ACTIVITY: All the data must be output exactly as given.

DATA EXTRACT:
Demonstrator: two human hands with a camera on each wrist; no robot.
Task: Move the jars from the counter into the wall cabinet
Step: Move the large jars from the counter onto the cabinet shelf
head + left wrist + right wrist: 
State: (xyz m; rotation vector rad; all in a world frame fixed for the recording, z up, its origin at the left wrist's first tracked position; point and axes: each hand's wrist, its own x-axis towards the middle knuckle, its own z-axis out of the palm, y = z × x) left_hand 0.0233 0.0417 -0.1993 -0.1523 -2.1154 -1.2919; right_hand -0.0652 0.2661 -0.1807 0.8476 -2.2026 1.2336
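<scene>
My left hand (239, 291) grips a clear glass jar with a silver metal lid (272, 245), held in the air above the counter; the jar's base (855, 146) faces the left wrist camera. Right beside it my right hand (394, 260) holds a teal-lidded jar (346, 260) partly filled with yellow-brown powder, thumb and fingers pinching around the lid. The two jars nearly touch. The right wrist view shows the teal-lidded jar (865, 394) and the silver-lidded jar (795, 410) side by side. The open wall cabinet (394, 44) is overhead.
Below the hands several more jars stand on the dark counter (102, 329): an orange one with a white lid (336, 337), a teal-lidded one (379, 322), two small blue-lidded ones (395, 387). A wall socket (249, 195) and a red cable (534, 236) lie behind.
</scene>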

ANSWER SPACE:
Demonstrator: two human hands with a camera on each wrist; no robot.
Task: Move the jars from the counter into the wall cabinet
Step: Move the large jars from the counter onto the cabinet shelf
head + left wrist + right wrist: 
State: (xyz m; rotation vector rad; all in a world frame fixed for the recording, z up, its origin at the left wrist's first tracked position; point and axes: each hand's wrist, its own x-axis towards the middle knuckle, its own z-axis out of the palm, y = z × x) left_hand 0.0233 0.0417 -0.1993 -0.1523 -2.1154 -1.2919; right_hand -0.0652 0.2661 -0.1807 0.8476 -2.2026 1.2336
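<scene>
My left hand (239, 291) grips a clear glass jar with a silver metal lid (272, 245), held in the air above the counter; the jar's base (855, 146) faces the left wrist camera. Right beside it my right hand (394, 260) holds a teal-lidded jar (346, 260) partly filled with yellow-brown powder, thumb and fingers pinching around the lid. The two jars nearly touch. The right wrist view shows the teal-lidded jar (865, 394) and the silver-lidded jar (795, 410) side by side. The open wall cabinet (394, 44) is overhead.
Below the hands several more jars stand on the dark counter (102, 329): an orange one with a white lid (336, 337), a teal-lidded one (379, 322), two small blue-lidded ones (395, 387). A wall socket (249, 195) and a red cable (534, 236) lie behind.
</scene>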

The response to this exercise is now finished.